The wheat gluten on it’s own is devoid of much flavor. The method I use to make it relates most closely to the Japanese method I guess. A mixture of soy sauce, vegetable broth and garlic is added to the vital wheat gluten powder and then kneaded. Once it has rested I simmer it in a broth comprised of certain delightful things for about an hour. After it has cooled I then thinly slice it into strips that get marinated over night. Here is where the flavors mingle. The marinade, which I confess is still a work in progress, is loosely based on a cochinita pibil recipe. This is a Yucatan recipe for slow roasted pork traditionally wrapped and cooked over hot stones in an underground fire pit. This is all done for tenderness sake. Since seitan’s texture is determined by how much you knead and how long you simmer this part of the recipe would be pointless. Instead I’m taking inspiration from the marinade ingredients. Good luck finding even two pibil recipes that are the same. As with most recipes that have been around for years and passed down from one generation to the next there are many variations. I basically took the elements that turn up most consistently across the many recipes I read and adapted them for the seitan. Key ingredients such as achiote paste (good luck finding that anywhere around here), orange juice, garlic, vinegar, cinnamon and cumin. It’s a fiery orange/red mixture but is not meant to be hot. In the test runs it has come out quite well. It still needs some tweaks here and there but the seitan will most likely appear on the menu in this form or close to it.

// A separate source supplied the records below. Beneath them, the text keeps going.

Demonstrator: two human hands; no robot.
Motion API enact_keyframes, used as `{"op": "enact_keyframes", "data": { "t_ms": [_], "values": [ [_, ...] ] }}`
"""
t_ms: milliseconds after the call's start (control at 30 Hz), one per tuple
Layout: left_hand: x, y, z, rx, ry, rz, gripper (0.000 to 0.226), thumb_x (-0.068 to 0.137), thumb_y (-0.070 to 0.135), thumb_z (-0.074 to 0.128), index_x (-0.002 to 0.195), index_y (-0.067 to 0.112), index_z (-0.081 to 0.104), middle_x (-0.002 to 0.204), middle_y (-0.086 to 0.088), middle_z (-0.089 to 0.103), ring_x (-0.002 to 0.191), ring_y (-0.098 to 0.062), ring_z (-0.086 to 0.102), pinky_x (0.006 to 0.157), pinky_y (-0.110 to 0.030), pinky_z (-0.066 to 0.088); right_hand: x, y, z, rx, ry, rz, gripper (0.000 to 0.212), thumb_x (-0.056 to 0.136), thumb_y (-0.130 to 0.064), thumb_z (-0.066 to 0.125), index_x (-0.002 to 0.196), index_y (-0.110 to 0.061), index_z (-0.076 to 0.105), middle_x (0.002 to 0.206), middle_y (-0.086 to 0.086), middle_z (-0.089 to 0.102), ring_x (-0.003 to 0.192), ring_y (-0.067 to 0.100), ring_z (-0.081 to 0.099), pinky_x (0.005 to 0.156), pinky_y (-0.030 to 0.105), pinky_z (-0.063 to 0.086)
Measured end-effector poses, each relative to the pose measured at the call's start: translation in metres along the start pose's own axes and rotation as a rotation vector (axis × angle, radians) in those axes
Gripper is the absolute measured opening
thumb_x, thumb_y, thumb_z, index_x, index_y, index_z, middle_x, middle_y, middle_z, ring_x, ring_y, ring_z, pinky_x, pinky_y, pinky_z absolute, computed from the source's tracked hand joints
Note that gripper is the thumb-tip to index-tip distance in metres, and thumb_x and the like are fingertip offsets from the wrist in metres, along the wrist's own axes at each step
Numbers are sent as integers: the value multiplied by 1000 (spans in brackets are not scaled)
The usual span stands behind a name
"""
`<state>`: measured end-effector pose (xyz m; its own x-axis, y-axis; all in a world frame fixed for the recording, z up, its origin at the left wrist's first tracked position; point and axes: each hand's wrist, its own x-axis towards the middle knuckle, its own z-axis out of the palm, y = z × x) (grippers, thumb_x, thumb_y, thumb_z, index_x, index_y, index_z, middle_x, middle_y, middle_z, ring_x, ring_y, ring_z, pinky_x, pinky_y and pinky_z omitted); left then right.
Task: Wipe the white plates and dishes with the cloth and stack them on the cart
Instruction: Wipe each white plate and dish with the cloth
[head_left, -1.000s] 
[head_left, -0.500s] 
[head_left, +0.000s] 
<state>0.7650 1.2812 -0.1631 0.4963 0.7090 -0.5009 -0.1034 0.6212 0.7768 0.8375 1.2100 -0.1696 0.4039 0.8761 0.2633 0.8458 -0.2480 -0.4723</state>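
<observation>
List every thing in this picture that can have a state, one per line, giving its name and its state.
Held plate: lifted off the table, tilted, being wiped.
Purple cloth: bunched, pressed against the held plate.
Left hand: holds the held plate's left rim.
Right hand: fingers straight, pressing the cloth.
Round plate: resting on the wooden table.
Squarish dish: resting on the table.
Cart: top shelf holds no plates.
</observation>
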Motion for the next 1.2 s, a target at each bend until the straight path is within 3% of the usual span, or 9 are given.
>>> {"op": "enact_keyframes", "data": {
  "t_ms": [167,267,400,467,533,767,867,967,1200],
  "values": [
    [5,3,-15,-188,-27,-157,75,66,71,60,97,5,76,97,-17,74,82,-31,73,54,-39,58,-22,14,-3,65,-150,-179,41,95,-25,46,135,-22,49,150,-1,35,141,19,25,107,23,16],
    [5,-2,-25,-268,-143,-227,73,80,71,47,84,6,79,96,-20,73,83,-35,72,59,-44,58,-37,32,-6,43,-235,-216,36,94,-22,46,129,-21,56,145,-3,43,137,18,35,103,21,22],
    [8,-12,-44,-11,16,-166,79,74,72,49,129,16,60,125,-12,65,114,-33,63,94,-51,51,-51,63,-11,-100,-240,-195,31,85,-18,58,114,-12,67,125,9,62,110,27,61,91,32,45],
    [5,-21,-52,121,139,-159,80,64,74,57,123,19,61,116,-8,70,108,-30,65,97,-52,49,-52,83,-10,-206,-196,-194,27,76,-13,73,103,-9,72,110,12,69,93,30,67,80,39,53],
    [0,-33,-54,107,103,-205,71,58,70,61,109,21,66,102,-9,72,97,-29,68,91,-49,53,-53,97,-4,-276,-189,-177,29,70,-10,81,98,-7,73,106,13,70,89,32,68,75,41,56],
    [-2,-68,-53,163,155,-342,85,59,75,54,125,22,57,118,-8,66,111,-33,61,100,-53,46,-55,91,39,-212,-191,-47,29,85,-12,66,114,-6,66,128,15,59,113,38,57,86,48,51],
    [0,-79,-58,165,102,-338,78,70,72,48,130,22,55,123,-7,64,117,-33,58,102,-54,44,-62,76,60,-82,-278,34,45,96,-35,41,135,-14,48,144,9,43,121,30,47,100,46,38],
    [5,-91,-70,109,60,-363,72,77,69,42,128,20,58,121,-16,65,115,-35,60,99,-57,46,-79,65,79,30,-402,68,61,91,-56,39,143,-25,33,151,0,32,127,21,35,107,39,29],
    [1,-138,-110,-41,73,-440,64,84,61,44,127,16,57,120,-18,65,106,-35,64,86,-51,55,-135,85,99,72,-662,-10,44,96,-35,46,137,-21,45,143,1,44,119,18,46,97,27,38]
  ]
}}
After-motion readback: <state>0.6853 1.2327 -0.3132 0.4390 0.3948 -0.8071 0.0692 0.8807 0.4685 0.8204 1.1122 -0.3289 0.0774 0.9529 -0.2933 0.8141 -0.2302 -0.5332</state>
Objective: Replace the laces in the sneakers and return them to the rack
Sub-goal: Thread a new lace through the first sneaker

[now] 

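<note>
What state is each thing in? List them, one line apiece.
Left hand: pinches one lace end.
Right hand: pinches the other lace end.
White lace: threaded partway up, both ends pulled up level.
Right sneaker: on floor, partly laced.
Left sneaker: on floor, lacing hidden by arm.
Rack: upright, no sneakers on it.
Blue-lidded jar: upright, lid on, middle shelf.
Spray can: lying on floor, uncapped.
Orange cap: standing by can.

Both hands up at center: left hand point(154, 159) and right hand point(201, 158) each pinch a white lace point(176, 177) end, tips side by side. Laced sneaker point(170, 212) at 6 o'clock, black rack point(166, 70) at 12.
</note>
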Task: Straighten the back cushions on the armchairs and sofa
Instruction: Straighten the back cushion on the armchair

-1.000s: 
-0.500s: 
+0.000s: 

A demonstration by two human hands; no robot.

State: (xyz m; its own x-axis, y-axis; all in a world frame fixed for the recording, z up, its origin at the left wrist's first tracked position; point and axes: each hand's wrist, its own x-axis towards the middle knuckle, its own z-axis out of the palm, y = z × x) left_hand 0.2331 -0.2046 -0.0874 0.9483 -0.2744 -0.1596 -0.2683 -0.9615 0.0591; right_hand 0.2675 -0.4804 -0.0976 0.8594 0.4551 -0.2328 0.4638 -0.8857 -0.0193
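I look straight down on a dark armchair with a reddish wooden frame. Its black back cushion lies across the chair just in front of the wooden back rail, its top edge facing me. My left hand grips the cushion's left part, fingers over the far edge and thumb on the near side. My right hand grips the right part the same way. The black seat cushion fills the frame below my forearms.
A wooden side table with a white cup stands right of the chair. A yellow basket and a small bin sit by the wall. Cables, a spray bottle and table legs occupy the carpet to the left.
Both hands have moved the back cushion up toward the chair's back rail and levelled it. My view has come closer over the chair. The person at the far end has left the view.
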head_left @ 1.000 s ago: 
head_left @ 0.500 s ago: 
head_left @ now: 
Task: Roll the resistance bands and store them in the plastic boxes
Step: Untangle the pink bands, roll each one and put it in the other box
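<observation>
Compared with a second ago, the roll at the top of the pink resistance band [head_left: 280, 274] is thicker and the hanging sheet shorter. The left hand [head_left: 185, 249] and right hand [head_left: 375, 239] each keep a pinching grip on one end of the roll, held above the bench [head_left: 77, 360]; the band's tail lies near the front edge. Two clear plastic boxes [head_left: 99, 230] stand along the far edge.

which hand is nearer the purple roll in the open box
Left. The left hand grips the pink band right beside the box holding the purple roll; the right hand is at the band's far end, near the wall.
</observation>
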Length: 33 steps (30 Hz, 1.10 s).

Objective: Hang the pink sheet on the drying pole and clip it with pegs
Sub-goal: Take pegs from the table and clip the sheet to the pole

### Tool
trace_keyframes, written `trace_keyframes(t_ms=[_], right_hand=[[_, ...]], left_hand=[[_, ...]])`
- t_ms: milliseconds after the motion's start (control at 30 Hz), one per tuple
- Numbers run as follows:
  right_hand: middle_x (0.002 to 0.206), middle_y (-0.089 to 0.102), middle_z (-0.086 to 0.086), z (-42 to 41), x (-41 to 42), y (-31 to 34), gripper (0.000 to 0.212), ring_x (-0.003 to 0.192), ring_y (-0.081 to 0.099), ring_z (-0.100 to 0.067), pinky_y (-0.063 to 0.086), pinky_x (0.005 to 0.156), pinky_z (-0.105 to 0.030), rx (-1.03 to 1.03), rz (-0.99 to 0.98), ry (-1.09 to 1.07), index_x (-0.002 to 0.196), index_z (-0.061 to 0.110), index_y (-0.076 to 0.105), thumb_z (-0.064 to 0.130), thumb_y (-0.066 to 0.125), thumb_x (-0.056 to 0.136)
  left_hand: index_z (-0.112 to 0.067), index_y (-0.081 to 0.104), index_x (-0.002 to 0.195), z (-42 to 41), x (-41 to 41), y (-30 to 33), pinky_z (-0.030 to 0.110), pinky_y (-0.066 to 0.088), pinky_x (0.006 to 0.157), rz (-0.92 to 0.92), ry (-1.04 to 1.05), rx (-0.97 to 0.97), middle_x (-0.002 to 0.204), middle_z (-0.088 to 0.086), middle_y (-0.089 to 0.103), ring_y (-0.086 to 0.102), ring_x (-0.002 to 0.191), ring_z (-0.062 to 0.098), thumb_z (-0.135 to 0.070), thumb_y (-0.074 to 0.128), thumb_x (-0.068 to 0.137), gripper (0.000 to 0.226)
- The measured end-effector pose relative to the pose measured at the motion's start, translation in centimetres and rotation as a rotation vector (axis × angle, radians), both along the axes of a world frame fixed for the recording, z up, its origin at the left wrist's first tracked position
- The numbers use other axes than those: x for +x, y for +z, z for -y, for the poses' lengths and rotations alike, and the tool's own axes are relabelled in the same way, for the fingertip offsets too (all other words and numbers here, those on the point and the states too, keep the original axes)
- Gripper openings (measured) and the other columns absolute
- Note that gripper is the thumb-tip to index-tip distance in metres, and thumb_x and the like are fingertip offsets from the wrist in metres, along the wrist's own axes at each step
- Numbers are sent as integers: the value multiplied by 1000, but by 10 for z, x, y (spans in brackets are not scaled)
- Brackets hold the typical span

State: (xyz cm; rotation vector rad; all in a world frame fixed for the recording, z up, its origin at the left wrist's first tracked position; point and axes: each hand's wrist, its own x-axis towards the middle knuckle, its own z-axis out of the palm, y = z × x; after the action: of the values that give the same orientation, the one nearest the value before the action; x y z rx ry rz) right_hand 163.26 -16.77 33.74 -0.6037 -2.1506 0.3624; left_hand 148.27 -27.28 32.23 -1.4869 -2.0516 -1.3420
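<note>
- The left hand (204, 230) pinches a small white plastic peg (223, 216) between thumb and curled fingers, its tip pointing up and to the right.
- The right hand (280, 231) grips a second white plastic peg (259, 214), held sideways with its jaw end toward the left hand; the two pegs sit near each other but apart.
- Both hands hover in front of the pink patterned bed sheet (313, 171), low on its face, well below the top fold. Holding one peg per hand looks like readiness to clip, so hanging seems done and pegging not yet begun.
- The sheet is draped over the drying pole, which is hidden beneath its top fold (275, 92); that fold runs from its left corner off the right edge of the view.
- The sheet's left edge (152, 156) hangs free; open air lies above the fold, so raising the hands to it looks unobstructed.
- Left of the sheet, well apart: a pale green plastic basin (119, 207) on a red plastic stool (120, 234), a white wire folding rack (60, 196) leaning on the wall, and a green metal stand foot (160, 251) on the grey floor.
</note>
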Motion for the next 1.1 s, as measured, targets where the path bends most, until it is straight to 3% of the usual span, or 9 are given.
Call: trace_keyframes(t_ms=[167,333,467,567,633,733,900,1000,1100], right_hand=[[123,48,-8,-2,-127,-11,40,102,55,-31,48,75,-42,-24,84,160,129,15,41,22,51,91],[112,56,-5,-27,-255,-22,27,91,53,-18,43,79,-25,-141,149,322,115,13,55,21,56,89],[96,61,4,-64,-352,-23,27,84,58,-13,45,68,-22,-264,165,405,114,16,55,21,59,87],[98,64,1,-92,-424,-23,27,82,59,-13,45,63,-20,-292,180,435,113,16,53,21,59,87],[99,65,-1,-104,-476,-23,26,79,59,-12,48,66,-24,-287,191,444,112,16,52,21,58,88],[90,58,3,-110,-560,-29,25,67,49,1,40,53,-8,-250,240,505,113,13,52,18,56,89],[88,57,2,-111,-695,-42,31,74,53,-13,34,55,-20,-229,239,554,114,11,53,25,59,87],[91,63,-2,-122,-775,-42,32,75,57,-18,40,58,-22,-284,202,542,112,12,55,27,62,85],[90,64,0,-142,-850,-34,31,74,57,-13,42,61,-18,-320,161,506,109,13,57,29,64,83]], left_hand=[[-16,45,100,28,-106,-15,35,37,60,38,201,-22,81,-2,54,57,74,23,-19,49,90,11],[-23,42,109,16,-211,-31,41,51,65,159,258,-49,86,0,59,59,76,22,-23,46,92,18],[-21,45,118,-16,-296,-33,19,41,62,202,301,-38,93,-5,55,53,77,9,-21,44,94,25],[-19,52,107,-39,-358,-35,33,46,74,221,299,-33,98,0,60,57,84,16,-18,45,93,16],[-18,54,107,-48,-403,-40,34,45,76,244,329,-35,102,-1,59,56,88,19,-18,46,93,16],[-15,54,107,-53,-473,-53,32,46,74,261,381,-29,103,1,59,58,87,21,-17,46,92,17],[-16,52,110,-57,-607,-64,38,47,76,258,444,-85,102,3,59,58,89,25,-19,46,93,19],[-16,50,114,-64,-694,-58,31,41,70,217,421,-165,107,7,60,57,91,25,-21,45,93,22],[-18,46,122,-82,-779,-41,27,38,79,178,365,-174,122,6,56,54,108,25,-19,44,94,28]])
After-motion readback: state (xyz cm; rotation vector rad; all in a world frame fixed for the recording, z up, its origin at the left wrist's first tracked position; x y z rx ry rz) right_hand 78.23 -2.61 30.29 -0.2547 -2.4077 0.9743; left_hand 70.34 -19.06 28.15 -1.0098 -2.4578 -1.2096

Since it’s not really cochinita pibil because it isn’t pork nor is it buried I can’t relate that name to it in any form. I’m having a hard time coming up with something as witty or punny as T Party Taco or Tempeh Tantrum. If anyone has any brilliant ideas as to what to call this other than “Seitan Taco” please let me know. It will earn you a free meal from the truck. And please, no “Hail Seitan”. Yes, it’s hilarious but has been done to death. Lets get creative people!

If you want to dive deeper into the history of seitan I found this blog during my research for this post. This person is apparently from Boston and knows a shit ton about seitan’s history. Enjoy.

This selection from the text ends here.